__Dataset excerpt__

○ ○ ○

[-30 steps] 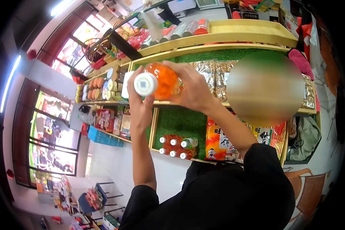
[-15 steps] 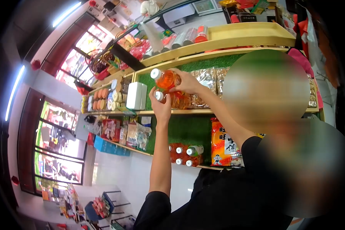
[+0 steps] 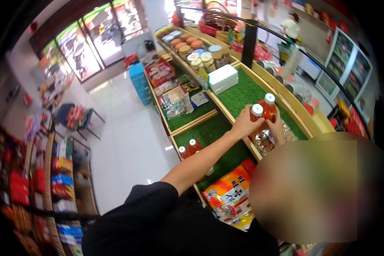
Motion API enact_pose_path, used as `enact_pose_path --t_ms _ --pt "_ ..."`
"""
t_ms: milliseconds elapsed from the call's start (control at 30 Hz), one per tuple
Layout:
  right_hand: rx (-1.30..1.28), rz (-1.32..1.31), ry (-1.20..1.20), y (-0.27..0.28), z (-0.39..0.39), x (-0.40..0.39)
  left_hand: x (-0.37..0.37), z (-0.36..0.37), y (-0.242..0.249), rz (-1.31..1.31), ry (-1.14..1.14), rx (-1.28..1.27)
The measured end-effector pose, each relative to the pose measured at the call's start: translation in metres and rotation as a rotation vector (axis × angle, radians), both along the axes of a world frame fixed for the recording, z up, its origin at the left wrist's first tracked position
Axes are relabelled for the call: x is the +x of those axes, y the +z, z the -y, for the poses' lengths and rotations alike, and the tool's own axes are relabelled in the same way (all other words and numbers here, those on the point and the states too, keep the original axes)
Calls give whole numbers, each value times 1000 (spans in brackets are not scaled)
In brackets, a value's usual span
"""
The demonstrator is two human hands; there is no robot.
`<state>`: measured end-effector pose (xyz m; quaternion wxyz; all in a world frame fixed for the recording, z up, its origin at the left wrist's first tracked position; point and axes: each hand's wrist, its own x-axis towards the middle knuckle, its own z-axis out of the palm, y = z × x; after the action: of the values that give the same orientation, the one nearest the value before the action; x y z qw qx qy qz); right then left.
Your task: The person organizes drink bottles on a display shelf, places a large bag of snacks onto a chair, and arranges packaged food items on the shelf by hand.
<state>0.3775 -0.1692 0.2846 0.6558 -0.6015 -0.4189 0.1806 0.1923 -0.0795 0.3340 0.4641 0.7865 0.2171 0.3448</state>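
Both bottles have come down from in front of the face onto the upper shelf, and the view has swung round so the shelving now runs away toward the glass doors. On that shelf's green turf, near its front wooden edge, the left hand wraps its grip around the nearer orange bottle, whose white cap shows above the fingers. Touching it on the far side stands the second orange bottle, upright, also white-capped; the right hand curls around its lower part from the back edge of the shelf, its grip closed on that bottle, though a blurred patch hides the wrist and arm. Just below the two bottles lie clear snack packets against the same front edge. Farther along this shelf, well apart from the hands, sits a white box, and beyond it a cluster of lidded jars. One level down, on the lower shelf, two more orange bottles stand together near its front edge, with a large orange snack bag at the near end. Past a wooden divider, that lower shelf holds clear wrapped packs. Left of the shelving lies the pale floor.
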Motion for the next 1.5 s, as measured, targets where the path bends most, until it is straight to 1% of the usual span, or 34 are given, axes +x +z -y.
enact_pose_path --t_ms 33,100,167,200,233,267,300,333,367,400,433,467,500,533,567,633,667,700,733,767,833,900,967,1000,1033,1100,1133,1167,1233,1300,1367,1400,1433,1500 --pt "-46 37 -81 10 4 -14 -6 7 9 -44 -8 -28" --pt "-19 120 -316 33 19 -59 -8 3 5 -10 -49 -53" --pt "196 239 -442 9 38 -79 -5 -10 -15 137 -103 -72" --pt "246 186 -534 -12 54 -104 -5 -16 -25 116 -107 -47" --pt "265 192 -700 -21 67 -147 -12 -21 -32 100 -163 32" --pt "330 49 -578 -34 86 -184 -15 -24 -42 119 -212 -16" --pt "346 88 -491 -88 96 -200 -32 -16 -29 40 -182 -4" --pt "220 163 -463 -101 108 -235 -42 -20 -37 24 -216 4" --pt "9 92 -403 -139 123 -264 -55 -21 -46 -33 -180 23" --pt "-147 -82 -345 -190 142 -290 -68 -22 -60 -17 -177 29" --pt "-304 -274 -300 -210 168 -313 -87 -21 -71 -9 -151 -9" --pt "-367 -380 -352 -238 193 -333 -109 -19 -91 -21 -96 -81" --pt "-511 -304 -433 -235 216 -344 -130 -18 -116 -35 -39 -144" --pt "-424 -460 -454 -264 242 -351 -153 -16 -154 -82 34 -160" --pt "-331 -612 -478 -300 271 -356 -180 -10 -177 -243 68 -16" --pt "-434 -560 -598 -325 316 -354 -227 1 -237 -379 -75 -79" --pt "-556 -442 -678 -335 337 -349 -250 2 -276 -461 -138 56" --pt "-680 -323 -749 -343 351 -342 -265 13 -275 -597 -206 263" --pt "-593 -379 -795 -346 358 -335 -269 20 -278 -638 -207 261" --pt "-503 -431 -835 -349 357 -329 -270 22 -279 -681 -202 263" --pt "-571 -375 -891 -353 343 -312 -259 5 -296 -613 -195 227" --pt "-439 -417 -826 -299 306 -300 -251 -4 -297 -547 -160 176" --pt "-518 -465 -729 -289 265 -292 -243 -10 -279 -764 -63 158" --pt "-503 -451 -655 -293 241 -292 -243 -14 -280 -862 -63 213" --pt "-491 -434 -578 -299 217 -293 -245 -15 -278 -861 -48 205" --pt "-548 -472 -330 -281 168 -305 -248 -16 -276 -986 -136 202" --pt "-577 -457 -219 -288 144 -312 -249 -16 -288 -971 -100 122" --pt "-605 -440 -106 -300 121 -320 -251 -15 -291 -935 -104 139" --pt "-742 -278 -56 -306 84 -338 -257 -15 -294 -769 -181 183" --pt "-726 -212 -84 -307 59 -355 -263 -11 -286 -643 -251 150" --pt "-707 -16 -74 -303 47 -362 -261 -13 -266 -598 -317 23" --pt "-703 15 -112 -293 44 -365 -260 -16 -248 -567 -365 -33" --pt "-716 26 -113 -277 40 -364 -257 -22 -225 -529 -415 -85" --pt "-606 116 -82 -239 39 -361 -255 -33 -193 -453 -456 -137"
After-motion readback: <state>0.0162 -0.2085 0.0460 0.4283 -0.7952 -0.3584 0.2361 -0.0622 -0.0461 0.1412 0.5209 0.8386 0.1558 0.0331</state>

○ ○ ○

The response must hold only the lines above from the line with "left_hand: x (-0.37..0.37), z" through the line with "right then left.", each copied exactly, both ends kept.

__Answer to this task__
  left_hand: x (-0.37..0.37), z (-0.36..0.37), y (-0.242..0.249), rz (-1.31..1.31), ry (-1.14..1.14), rx (-1.28..1.27)
The measured end-effector pose, each relative to the pose measured at the call's start: translation in metres and rotation as a rotation vector (axis × angle, radians), both along the axes of a world frame fixed for the recording, z up, its origin at the left wrist's first tracked position
Axes are relabelled for the call: x is the +x of those axes, y the +z, z the -y, for the poses' lengths and rotations alike, and the tool's own axes are relabelled in the same way (all other words and numbers here, those on the point and the states too, keep the original axes)
Calls give whole numbers, each value times 1000 (spans in brackets are not scaled)
In brackets, a value's usual span
"""
The demonstrator is two human hands; there is no robot.
`<state>`: measured end-effector pose (xyz m; quaternion wxyz; all in a world frame fixed for the recording, z up, its origin at the left wrist's first tracked position; point and axes: each hand's wrist, its own x-axis towards the middle knuckle, its own z-axis out of the palm, y = z × x; after the action: of the values that give the same orientation, the one nearest the value before the action; x y z qw qx qy qz); right then left.

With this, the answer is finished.